--- Input data ---
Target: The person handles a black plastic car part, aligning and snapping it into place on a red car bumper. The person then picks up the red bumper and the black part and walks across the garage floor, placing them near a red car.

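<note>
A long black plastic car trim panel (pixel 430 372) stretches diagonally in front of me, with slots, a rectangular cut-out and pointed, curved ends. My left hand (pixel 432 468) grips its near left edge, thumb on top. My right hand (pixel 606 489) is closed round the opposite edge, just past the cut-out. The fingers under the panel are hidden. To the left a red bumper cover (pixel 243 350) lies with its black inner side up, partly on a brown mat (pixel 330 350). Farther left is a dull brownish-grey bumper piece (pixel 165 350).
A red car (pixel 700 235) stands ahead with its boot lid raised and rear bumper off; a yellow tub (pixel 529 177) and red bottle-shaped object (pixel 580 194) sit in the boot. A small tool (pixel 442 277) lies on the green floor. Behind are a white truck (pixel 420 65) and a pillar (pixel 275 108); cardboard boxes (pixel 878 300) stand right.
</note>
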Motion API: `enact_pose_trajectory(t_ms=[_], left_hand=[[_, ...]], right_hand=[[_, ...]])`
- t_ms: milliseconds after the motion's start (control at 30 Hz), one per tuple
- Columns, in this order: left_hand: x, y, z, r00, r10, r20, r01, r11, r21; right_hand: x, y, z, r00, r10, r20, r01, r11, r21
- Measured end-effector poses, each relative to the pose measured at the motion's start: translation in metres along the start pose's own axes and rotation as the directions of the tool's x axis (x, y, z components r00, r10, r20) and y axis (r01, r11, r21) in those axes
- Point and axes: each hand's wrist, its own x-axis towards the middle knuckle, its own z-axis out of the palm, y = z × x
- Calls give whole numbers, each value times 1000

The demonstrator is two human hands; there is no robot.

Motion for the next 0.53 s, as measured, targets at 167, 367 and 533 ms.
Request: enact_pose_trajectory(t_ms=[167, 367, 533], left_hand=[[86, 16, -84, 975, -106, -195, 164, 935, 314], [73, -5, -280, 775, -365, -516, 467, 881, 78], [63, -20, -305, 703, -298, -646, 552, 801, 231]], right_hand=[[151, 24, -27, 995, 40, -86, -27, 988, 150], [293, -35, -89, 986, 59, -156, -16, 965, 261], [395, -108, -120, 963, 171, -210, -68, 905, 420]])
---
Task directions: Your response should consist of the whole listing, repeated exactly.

Answer:
Target: The person handles a black plastic car part, aligning and snapping it into place on a red car bumper. The person then picks up the red bumper and the black part and walks across the garage floor, placing them near a red car.

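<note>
A long black plastic car trim panel (pixel 430 372) stretches diagonally in front of me, with slots, a rectangular cut-out and pointed, curved ends. My left hand (pixel 432 468) grips its near left edge, thumb on top. My right hand (pixel 606 489) is closed round the opposite edge, just past the cut-out. The fingers under the panel are hidden. To the left a red bumper cover (pixel 243 350) lies with its black inner side up, partly on a brown mat (pixel 330 350). Farther left is a dull brownish-grey bumper piece (pixel 165 350).
A red car (pixel 700 235) stands ahead with its boot lid raised and rear bumper off; a yellow tub (pixel 529 177) and red bottle-shaped object (pixel 580 194) sit in the boot. A small tool (pixel 442 277) lies on the green floor. Behind are a white truck (pixel 420 65) and a pillar (pixel 275 108); cardboard boxes (pixel 878 300) stand right.
</note>
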Motion API: `enact_pose_trajectory(t_ms=[_], left_hand=[[_, ...]], right_hand=[[_, ...]])`
- t_ms: milliseconds after the motion's start (control at 30 Hz), one per tuple
- Columns, in this order: left_hand: x, y, z, r00, r10, r20, r01, r11, r21; right_hand: x, y, z, r00, r10, r20, r01, r11, r21
- Measured end-effector poses, each relative to the pose measured at the motion's start: translation in metres along the start pose's own axes and rotation as the directions of the tool's x axis (x, y, z components r00, r10, r20) and y axis (r01, r11, r21) in those axes
- Point and axes: each hand's wrist, its own x-axis towards the middle knuckle, its own z-axis out of the palm, y = z × x
- Calls give whole numbers, each value times 1000

The demonstrator is two human hands; there is no robot.

Motion for the next 0.53 s, as measured, targets at 167, 367 and 533 ms.
Request: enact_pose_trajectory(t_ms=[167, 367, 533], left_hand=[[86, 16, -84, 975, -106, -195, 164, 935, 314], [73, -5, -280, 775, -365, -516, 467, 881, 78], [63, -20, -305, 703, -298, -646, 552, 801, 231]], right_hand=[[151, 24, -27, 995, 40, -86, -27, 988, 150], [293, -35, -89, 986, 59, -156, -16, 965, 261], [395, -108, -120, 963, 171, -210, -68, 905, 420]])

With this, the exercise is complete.